STORED DATA »
***

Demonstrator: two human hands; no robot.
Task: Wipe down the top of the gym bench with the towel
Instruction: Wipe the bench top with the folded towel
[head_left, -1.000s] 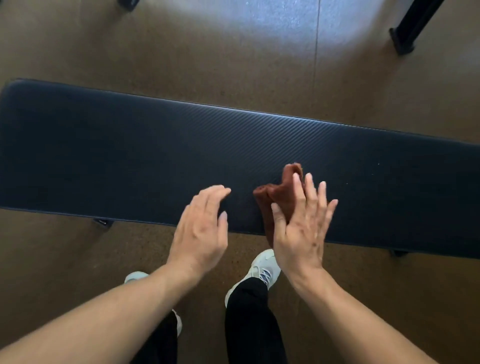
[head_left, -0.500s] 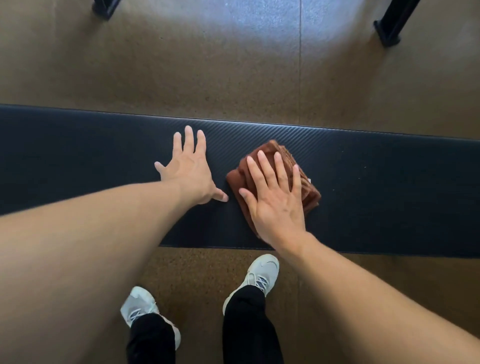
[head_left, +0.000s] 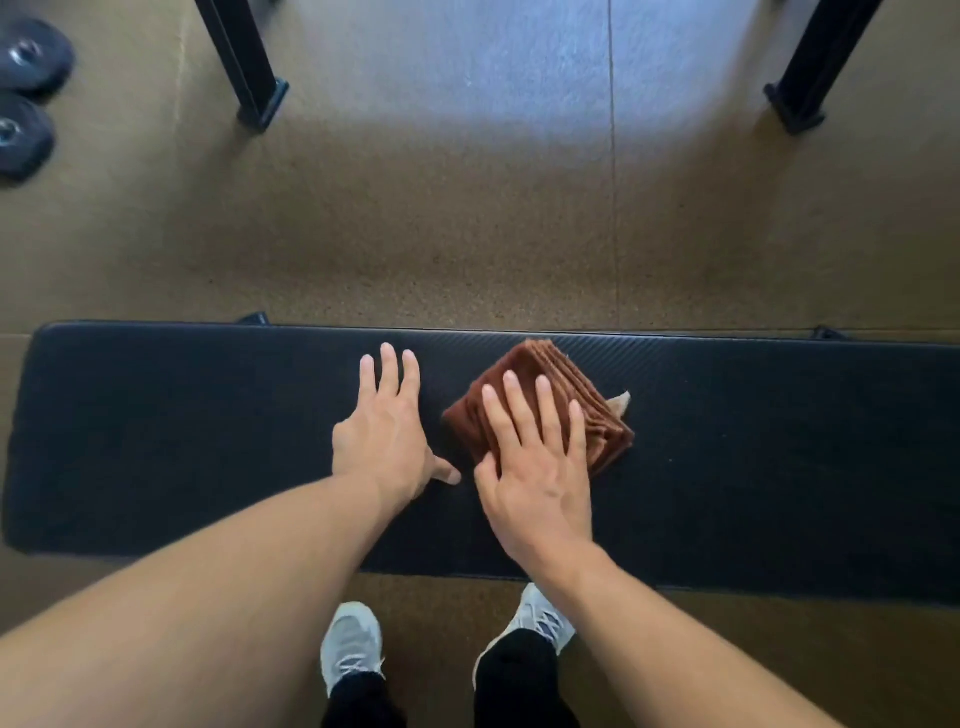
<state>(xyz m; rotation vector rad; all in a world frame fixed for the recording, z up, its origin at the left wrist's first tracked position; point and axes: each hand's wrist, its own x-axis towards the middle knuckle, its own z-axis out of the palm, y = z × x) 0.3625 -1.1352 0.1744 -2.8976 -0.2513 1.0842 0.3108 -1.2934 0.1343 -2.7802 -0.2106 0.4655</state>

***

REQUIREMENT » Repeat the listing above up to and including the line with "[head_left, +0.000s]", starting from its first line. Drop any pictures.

EXERCISE SOLUTION »
Demonstrator: two human hands; no robot.
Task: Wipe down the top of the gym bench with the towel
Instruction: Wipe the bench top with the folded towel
[head_left, -1.000s] 
[head_left, -0.500s] 
[head_left, +0.000s] 

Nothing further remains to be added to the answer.